Essa ousadia, radiofonizada, impressa, televisionada e virtualmente disseminada nos apavora, porque desafia cada um de nós a também descobrir/inventar nosso próprio e único caminho. E isto significa nos arrancar do conforto de uma vida quase contemplativa, dependente dos outros, seja esse outro um patrão, o Estado ou o sistema capitalista planetário, que, diga-se, está muito além daquilo que Marx-Engels um dia vislumbraram, pois também incorporou as experiências ditas socialistas inspiradas em suas pregações.

É complexo e simples, assim.

Ninguém quer ser igual ao Lula. Mas todos sabemos, intimamente, que o ser humano Lula, à moda de César, atravessou o Rubicão. Adentrou o âmago do grande segredo e, como tantos outros, expôs a simplicidade da árdua tarefa que está posta a cada um de nós desde o nascimento: avançar sempre.

Alguém deve saber definir um indivíduo deste tipo. Certamente não será a palavra herói, pois este habita outras esferas, enquanto Lula está aqui mesmo, entre nós, a nos provar todos os dias que suas deficiências e fraquezas não lhe servem de desculpas para se acomodar. Arrisco dizer que tal palavra é centrado.

Seres como o Lula têm um centro, uma convicção inarredável de que estão aqui a serviço do interesse geral.

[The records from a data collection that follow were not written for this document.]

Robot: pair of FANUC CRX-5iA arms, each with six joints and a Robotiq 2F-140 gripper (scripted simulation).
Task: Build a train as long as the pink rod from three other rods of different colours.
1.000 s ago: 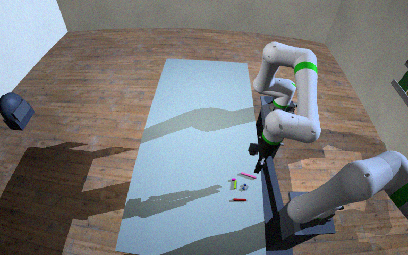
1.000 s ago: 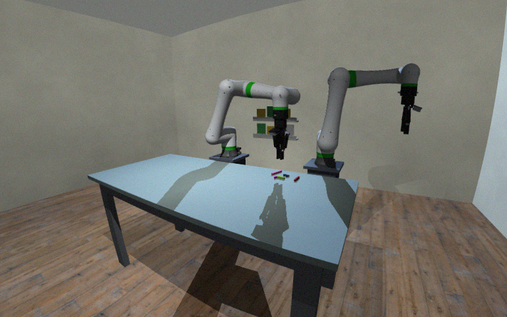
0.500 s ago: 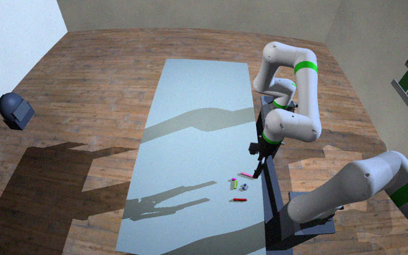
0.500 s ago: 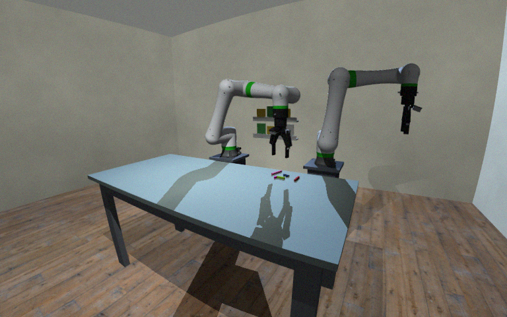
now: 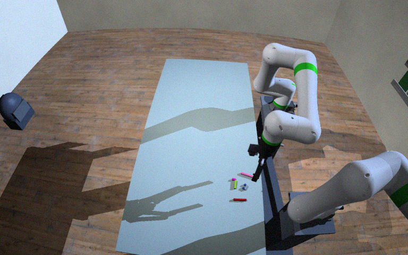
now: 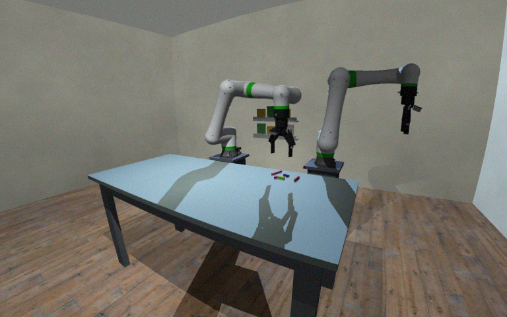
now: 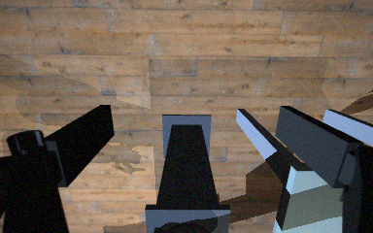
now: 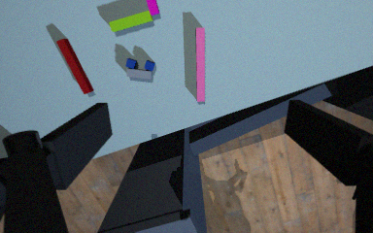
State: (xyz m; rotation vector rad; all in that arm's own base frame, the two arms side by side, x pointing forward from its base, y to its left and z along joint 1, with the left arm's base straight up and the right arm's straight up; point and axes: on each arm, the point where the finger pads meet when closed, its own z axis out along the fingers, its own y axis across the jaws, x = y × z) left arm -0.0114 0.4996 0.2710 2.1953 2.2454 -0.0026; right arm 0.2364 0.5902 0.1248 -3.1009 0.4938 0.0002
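My right gripper (image 5: 255,179) (image 6: 281,153) (image 8: 198,117) and left gripper (image 6: 405,132) (image 7: 194,120) were wide, holding nothing. Seen from the exterior, the pink rod (image 5: 246,174) (image 6: 276,172) (image 8: 200,64) lay flat on the desk (image 5: 195,90) (image 6: 209,187) (image 8: 253,44), the lime rod (image 5: 235,184) (image 6: 280,177) (image 8: 131,21) nearer, the red rod (image 5: 239,199) (image 6: 296,179) (image 8: 75,66) to the right.

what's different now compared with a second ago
The right tool has opened, its fingers spreading apart from close together. Nothing was taken hold of or let go. The rods and left tool look unchanged.
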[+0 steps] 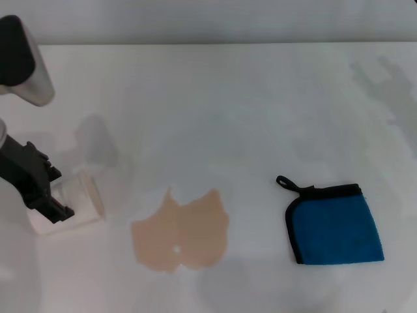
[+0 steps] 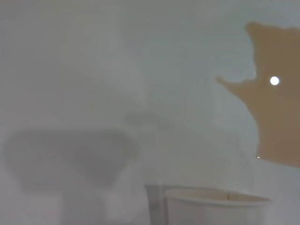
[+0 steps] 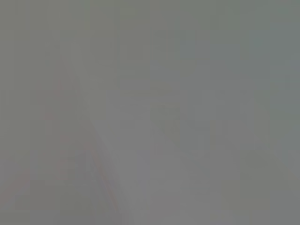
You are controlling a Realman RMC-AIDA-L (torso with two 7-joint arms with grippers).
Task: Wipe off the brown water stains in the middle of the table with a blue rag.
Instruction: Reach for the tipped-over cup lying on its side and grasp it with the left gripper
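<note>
The brown water stains (image 1: 181,233) form a flat tan puddle with a lobed outline and a tiny white dot, near the front middle of the white table (image 1: 228,104). They also show in the left wrist view (image 2: 276,122). The blue rag (image 1: 335,225) lies flat to the right of the puddle, black-trimmed, its loop pointing to the far left. My left gripper (image 1: 49,195) is at the left, shut on a white paper cup (image 1: 81,202) that is tipped on its side just left of the puddle. The right gripper is out of view.
The cup's rim shows close up in the left wrist view (image 2: 213,208). My left arm's grey link (image 1: 23,62) hangs over the far left of the table. The right wrist view shows only a plain grey blur.
</note>
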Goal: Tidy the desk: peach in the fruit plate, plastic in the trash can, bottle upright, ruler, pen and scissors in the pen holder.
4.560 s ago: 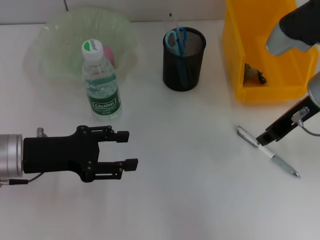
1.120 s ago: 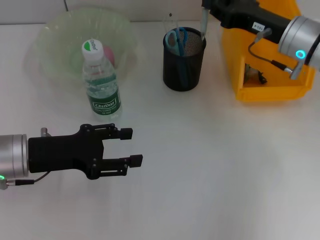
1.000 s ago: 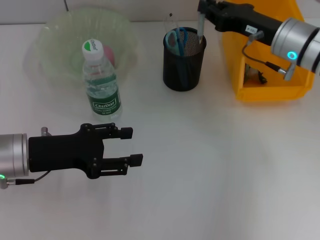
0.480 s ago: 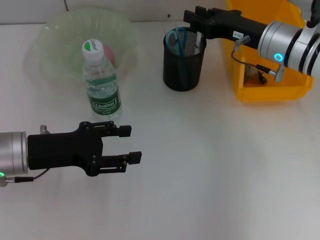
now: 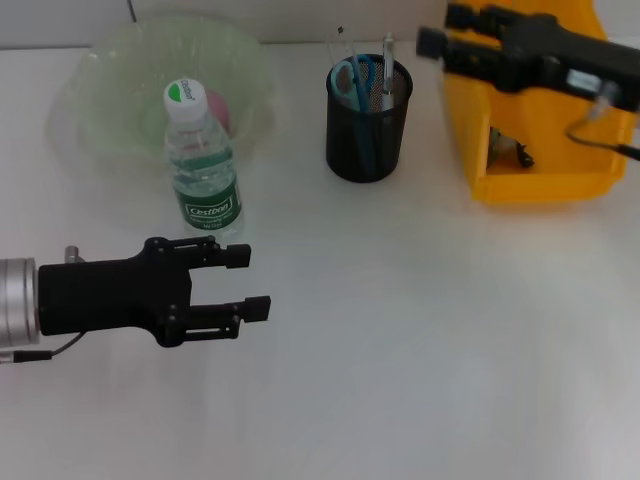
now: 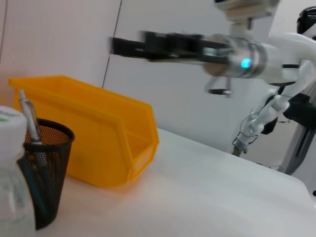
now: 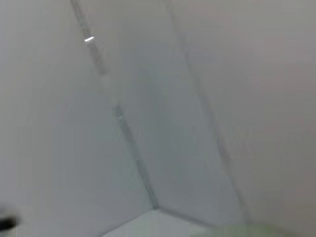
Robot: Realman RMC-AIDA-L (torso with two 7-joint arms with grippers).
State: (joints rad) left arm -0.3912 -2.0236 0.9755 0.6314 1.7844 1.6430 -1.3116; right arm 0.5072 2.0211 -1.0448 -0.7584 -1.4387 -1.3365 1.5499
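Right end effector (image 5: 440,30) above bin (image 5: 530,170), empty-fingered.

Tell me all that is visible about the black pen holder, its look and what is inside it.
The pen holder is a round cup of black wire mesh, standing upright on the white desk, between the green fruit plate and the yellow bin, touching neither. Inside stand blue-handled scissors and a silver pen leaning on the rim. A thin clear strip, perhaps the ruler, also rises from it.
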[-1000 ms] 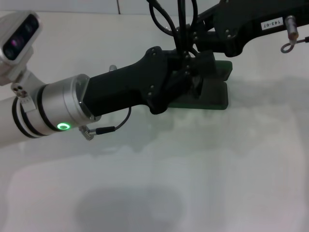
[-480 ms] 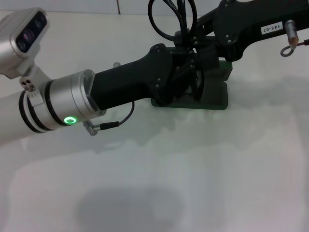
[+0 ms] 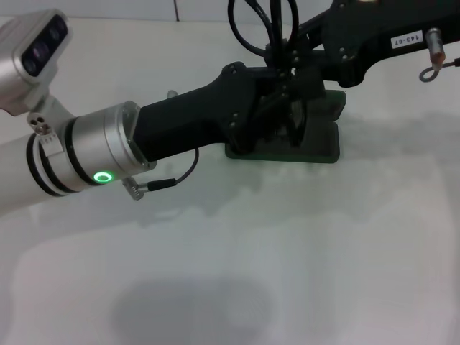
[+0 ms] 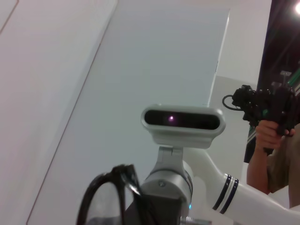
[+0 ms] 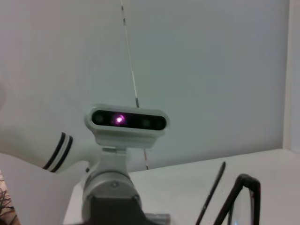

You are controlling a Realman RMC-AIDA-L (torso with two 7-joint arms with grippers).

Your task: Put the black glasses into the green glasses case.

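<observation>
Toward the bench's (image 3: 215,273) far edge, both claws met directly over the open dark green hard case (image 3: 320,144); thin black-framed glasses (image 4: 110,197) showed, claw states indeterminable.

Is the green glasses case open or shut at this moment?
Open. In the head view the green glasses case shows a raised lid behind its flat base, and both arms reach over it.

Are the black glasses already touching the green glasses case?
Cannot tell. In the head view both pincers crowd over the green glasses case and hide the meeting place. The wrist views show the black glasses only against the background.
</observation>
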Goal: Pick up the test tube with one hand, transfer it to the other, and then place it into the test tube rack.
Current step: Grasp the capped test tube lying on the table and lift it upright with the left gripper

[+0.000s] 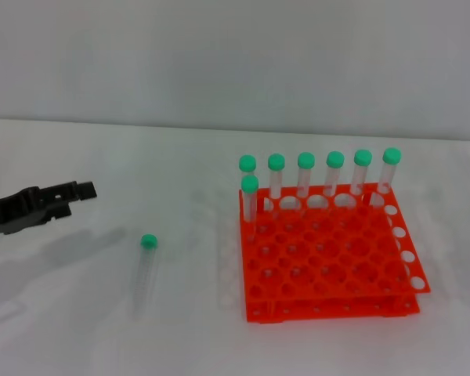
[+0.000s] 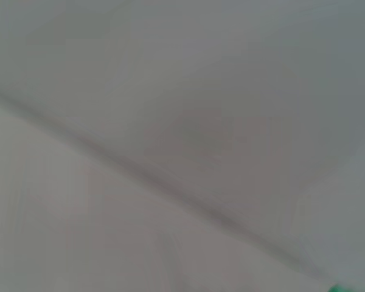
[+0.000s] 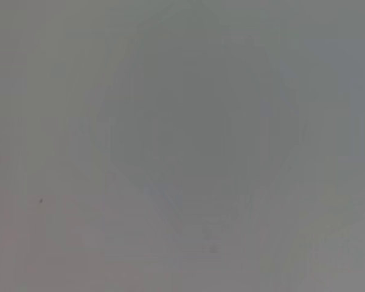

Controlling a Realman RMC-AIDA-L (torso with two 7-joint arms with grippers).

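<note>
A tube [image 1: 146, 270] lies on the table [image 1: 78, 329] between the rack [image 1: 329, 258] and left gripper [image 1: 77, 192], whose finger gap can't be made out.

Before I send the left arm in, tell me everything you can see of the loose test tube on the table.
The test tube is a slim clear plastic tube with a round green cap, lying flat on the white table, cap pointing away from the robot. It sits left of the orange-red rack, apart from it. Nothing grips it; the left gripper is off to its left.
</note>
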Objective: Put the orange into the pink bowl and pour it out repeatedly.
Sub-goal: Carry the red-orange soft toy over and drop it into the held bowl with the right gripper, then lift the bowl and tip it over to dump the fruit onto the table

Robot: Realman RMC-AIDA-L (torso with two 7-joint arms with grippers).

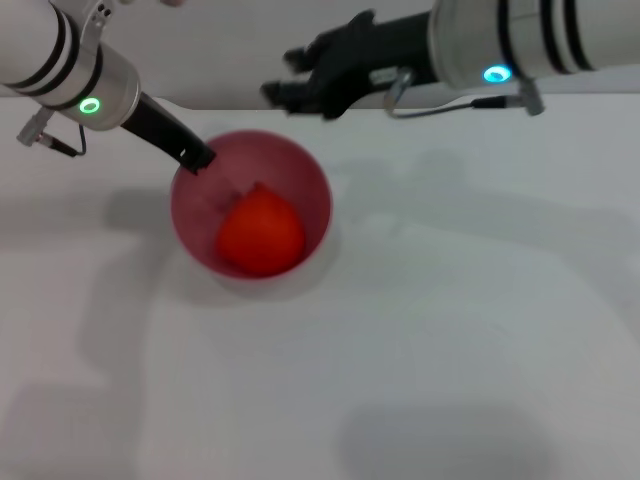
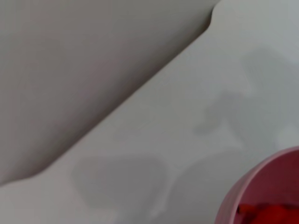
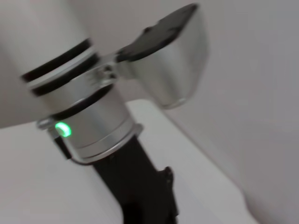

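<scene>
1. Head view: the round, deep, glossy pink plastic bowl [image 1: 250, 205] stands on the plain white table [image 1: 450, 330], and the small, roundish, bright red-orange fruit, the orange [image 1: 261, 233], lies inside it, low against the near wall.
2. Head view: the left gripper [image 1: 197, 158], black and slim, has its tip on the bowl's far-left rim; the fingers look clamped on that rim, with the orange just below and beyond them inside the bowl.
3. Head view: the right gripper [image 1: 287, 76] hangs above the table's far edge, well clear of the bowl, its dark fingers [image 1: 296, 56] spread apart and holding nothing.
4. Left wrist view: a curved part of the pink bowl [image 2: 261, 182] fills one corner, with a sliver of the orange [image 2: 271, 214] inside; this arm's own fingers do not show.
5. Right wrist view: only the left arm's silver wrist [image 3: 88, 121] with its green light [image 3: 63, 129] and black gripper body above the table.
</scene>
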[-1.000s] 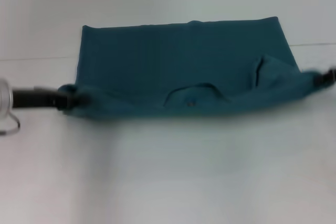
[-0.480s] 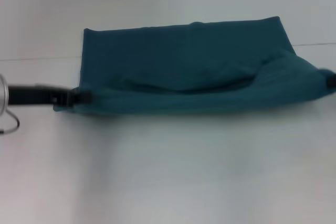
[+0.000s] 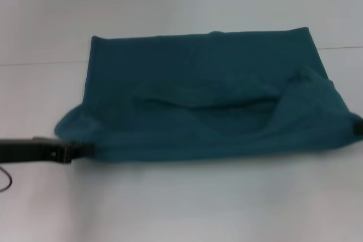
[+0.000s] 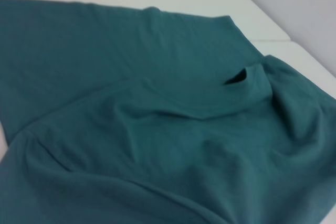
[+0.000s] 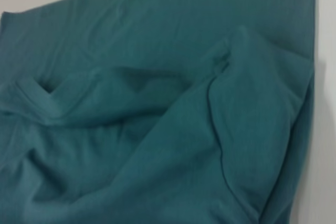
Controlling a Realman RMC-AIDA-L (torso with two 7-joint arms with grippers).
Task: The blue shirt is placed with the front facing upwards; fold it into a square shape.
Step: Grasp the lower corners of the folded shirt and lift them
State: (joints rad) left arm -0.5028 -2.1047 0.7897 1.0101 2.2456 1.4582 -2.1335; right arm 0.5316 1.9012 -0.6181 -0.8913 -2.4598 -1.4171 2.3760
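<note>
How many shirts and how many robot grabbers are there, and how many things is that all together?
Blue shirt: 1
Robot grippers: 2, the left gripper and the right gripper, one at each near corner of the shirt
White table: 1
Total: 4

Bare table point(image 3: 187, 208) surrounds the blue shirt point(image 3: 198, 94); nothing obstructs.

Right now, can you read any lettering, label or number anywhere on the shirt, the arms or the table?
None can be read.
The blue shirt: plain teal cloth in all three views, no lettering or label showing.
Left gripper at the shirt's near left corner: dark, no readable marking.
Right gripper at the picture's right edge: only a dark sliver shows, nothing legible.
The white table: no text or signs.
</note>
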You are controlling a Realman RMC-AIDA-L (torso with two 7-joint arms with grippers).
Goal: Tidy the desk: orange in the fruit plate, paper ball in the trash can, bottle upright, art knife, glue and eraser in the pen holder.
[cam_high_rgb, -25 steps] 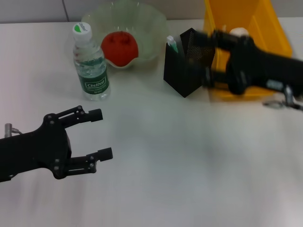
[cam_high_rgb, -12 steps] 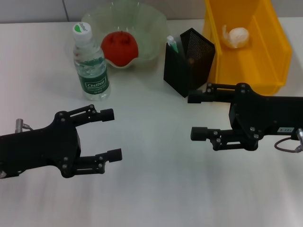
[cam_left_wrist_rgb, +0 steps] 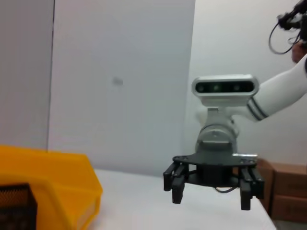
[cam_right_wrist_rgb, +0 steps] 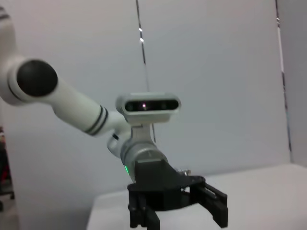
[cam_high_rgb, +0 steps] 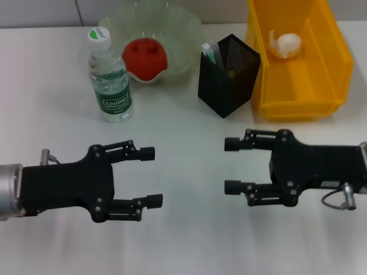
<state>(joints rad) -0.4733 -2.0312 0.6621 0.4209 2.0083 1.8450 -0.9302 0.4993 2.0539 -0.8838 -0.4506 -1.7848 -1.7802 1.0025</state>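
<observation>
Trash can (cam_high_rgb: 335,69), holding the paper ball (cam_high_rgb: 287,44); fruit plate (cam_high_rgb: 189,34), holding the orange (cam_high_rgb: 144,57); bottle (cam_high_rgb: 110,77), upright. Left gripper (cam_high_rgb: 150,176) and right gripper (cam_high_rgb: 229,165) hover spread, empty. Task apparently complete; next, retreat.

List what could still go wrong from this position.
1. The left hand and right hand, both open and empty, face each other low over the table; further inward travel could make them collide.
2. The bottle stands upright just beyond the left hand; a forward sweep could topple it.
3. The pen holder sits close ahead of the right hand and could be nudged.
</observation>
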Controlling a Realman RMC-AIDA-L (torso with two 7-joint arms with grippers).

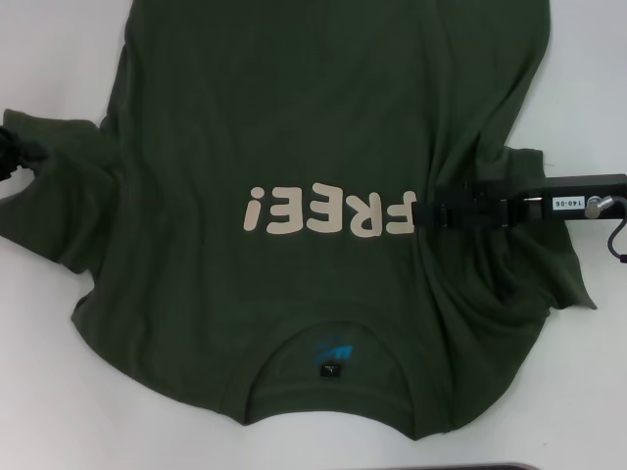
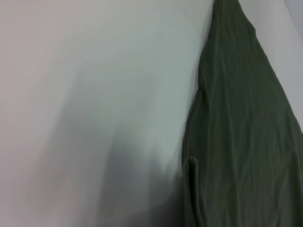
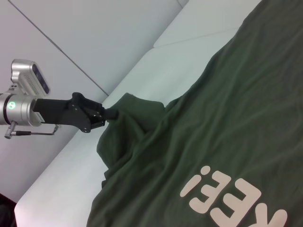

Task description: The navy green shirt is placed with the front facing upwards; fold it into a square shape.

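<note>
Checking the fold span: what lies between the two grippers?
In the head view, only the navy green shirt with its "FREE!" lettering lies between left gripper and right gripper.

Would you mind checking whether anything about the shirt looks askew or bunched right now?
Yes: the navy green shirt lies front up, but its fabric is creased and pulled inward beside the right gripper, next to the lettering. The left gripper is at the opposite sleeve.
</note>
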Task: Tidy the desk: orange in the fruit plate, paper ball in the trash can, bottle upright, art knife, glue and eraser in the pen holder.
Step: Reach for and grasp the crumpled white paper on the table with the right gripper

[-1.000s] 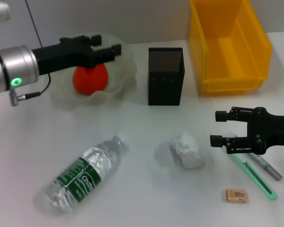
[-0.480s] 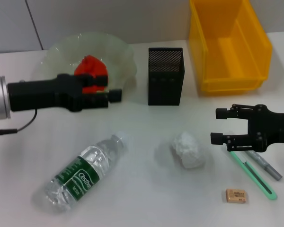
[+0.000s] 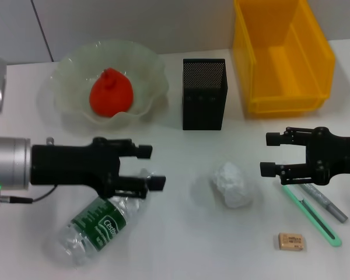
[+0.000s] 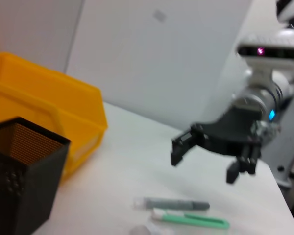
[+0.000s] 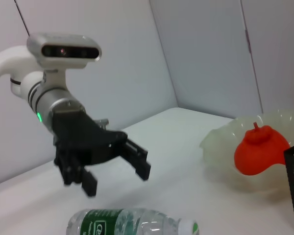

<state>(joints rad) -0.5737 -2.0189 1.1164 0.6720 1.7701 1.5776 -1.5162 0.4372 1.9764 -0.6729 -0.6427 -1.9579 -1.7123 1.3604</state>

Não buscam aplausos, embora os recebam; não se vangloriam, embora pudessem; não se deixam paralisar diante do espelho, embora se vejam; não se intimidam, embora tantos obstáculos lhes sejam impostos.

É por isso que temem Lula.

Temem, mas dele precisam. Como estão desesperadamente precisando agora, depois que destruíram o Brasil.